O lançamento do curso está integrado a duas agendas prioritárias do MEC, conduzidas pela Secretaria de Educação Continuada, Alfabetização de Jovens e Adultos, Diversidade e Inclusão (Secadi): o Pacto Nacional pela Superação do Analfabetismo e Qualificação da Educação de Jovens e Adultos (Pacto EJA) e a Política Nacional de Equidade, Educação para as Relações Étnico-Raciais e Educação Escolar Quilombola (PNEERQ). A iniciativa faz parte do Programa Nacional de Formação para a Docência na EJA (ProfEJA) do pacto.
Segundo a diretora de Políticas de Alfabetização e Educação de Jovens e Adultos da Secadi, o curso e o programa buscam analisar a subjetividade necessária para as metodologias pedagógicas destinadas à Educação de Jovens e Adultos. Ela também destacou que a proporção de pessoas negras não alfabetizadas no país, de acordo com o Censo, é significativa, o que evidencia as desigualdades socioeducacionais no Brasil.

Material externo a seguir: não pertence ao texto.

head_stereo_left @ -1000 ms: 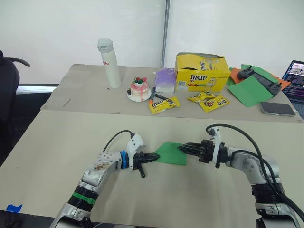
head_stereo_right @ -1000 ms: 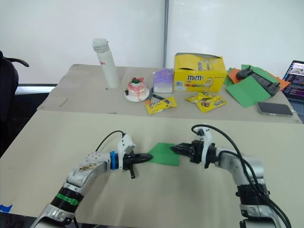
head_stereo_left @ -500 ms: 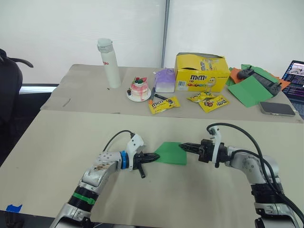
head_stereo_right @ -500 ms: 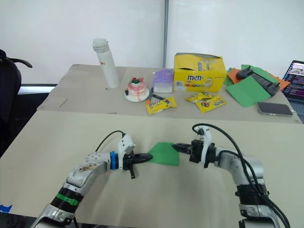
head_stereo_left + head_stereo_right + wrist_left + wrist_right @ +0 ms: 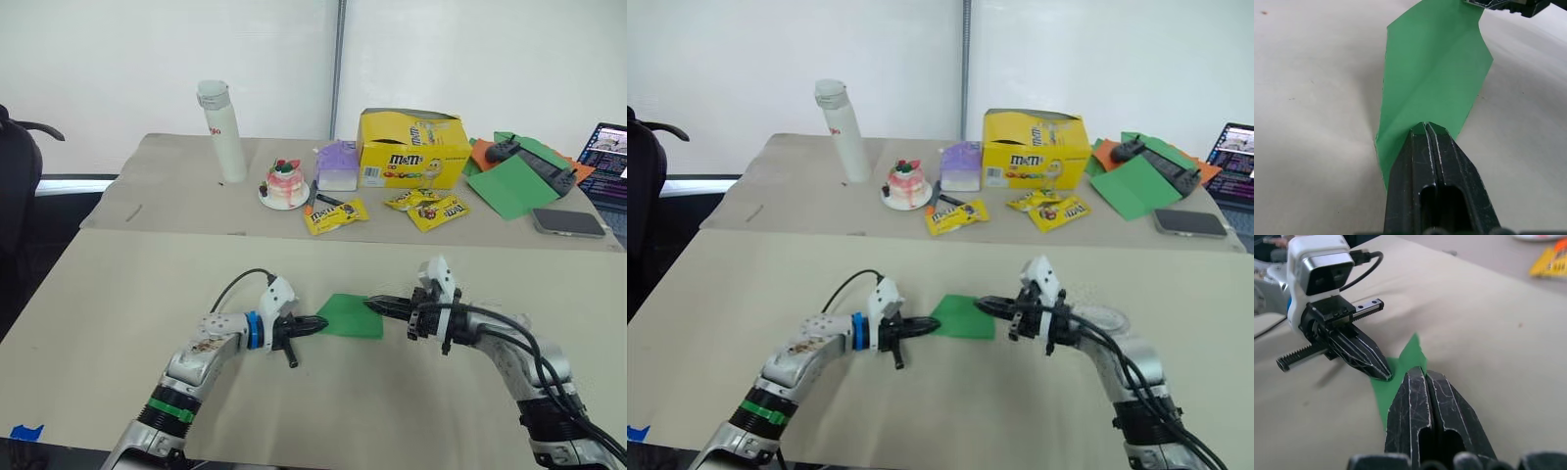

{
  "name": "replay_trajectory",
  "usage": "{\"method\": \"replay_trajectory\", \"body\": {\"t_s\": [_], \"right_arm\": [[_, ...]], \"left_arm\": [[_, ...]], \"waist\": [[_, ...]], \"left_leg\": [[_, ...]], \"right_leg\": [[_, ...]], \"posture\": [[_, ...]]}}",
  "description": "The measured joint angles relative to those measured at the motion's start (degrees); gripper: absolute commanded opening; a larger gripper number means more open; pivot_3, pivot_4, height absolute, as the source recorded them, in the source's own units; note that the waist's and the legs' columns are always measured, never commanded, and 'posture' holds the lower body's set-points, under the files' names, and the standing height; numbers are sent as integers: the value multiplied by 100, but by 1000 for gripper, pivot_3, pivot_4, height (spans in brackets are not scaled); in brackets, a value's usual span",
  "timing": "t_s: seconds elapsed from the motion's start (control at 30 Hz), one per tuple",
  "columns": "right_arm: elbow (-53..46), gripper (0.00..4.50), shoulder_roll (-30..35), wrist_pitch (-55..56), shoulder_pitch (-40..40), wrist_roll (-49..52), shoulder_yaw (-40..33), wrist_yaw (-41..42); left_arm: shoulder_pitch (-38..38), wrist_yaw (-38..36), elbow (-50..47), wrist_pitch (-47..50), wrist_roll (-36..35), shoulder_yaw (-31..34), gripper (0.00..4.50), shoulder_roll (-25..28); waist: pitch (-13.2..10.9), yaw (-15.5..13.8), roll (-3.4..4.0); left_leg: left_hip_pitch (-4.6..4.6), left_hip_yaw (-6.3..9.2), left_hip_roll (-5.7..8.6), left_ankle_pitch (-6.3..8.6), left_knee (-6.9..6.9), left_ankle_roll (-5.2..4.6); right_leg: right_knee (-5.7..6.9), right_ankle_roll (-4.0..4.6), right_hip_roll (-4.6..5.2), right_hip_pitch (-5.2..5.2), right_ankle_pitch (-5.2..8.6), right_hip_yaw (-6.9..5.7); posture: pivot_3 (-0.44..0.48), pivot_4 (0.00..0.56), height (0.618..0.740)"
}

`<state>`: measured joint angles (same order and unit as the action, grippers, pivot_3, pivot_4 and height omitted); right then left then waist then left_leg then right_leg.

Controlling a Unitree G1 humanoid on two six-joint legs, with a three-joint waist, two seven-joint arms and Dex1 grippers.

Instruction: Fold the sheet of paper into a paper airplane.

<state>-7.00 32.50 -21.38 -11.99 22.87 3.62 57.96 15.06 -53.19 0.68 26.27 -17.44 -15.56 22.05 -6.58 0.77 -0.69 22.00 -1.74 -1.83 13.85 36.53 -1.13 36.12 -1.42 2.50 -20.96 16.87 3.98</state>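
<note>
Here, sheet of paper [image 5: 350,315] pinched between left gripper [image 5: 318,322], right gripper [image 5: 373,305]

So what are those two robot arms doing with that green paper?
They are folding it into a paper airplane. The left gripper is shut on one end of the sheet of paper and the right gripper is shut on the other end. The paper sits low over the table, with a crease down its middle. It is not pointy yet.
</note>
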Motion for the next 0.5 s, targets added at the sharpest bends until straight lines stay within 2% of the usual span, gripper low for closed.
{"method": "replay_trajectory", "body": {"t_s": [0.13, 0.27, 0.5], "right_arm": [[194, 18, 332, 1932, 57, -993, 414, 367], [591, 18, 573, 3348, 210, -1510, 691, 661], [1450, 18, 679, 5045, 87, -2178, 931, 628]], "left_arm": [[35, -21, 11, 1, 0, -16, 0, 0], [39, -21, 11, 3, 0, -22, 0, 3], [17, -13, -10, 13, -3, -27, 0, 3]], "waist": [[-1, -9, -2], [-1, -13, -2], [-2, -25, -3]], "left_leg": [[-1, -1, 1, 0, 0, 0], [-2, -2, 1, 0, 0, 0], [-18, -1, 2, 0, 1, 0]], "right_leg": [[-2, 0, 0, 0, 0, -1], [-2, 1, 1, 3, 0, 0], [-4, 1, 8, 23, -1, 1]], "posture": [[0, 150, 740], [0, 150, 740], [0, 150, 740]]}}
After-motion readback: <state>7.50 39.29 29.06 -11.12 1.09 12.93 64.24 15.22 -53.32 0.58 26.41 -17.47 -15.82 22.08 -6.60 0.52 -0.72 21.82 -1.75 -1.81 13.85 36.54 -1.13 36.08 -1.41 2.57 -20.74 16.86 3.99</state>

O curso está disponível gratuitamente no Ambiente Virtual de Aprendizagem do MEC (Avamec), e o e-book reúne o conteúdo do curso, com propostas de atividades didáticas que relacionam temas das relações étnico-raciais às diferentes áreas do conhecimento. Este é o segundo curso de uma série de 15 formações autoinstrucionais que compõem o programa ProfEJA, desenvolvido em parceria com universidades e institutos federais de todo o país.
As ações visam atingir um público diversificado, incluindo educadores populares, professores da EJA, coordenadores pedagógicos, formadores do Pacto Nacional e educandos, em municípios com altos índices de analfabetismo.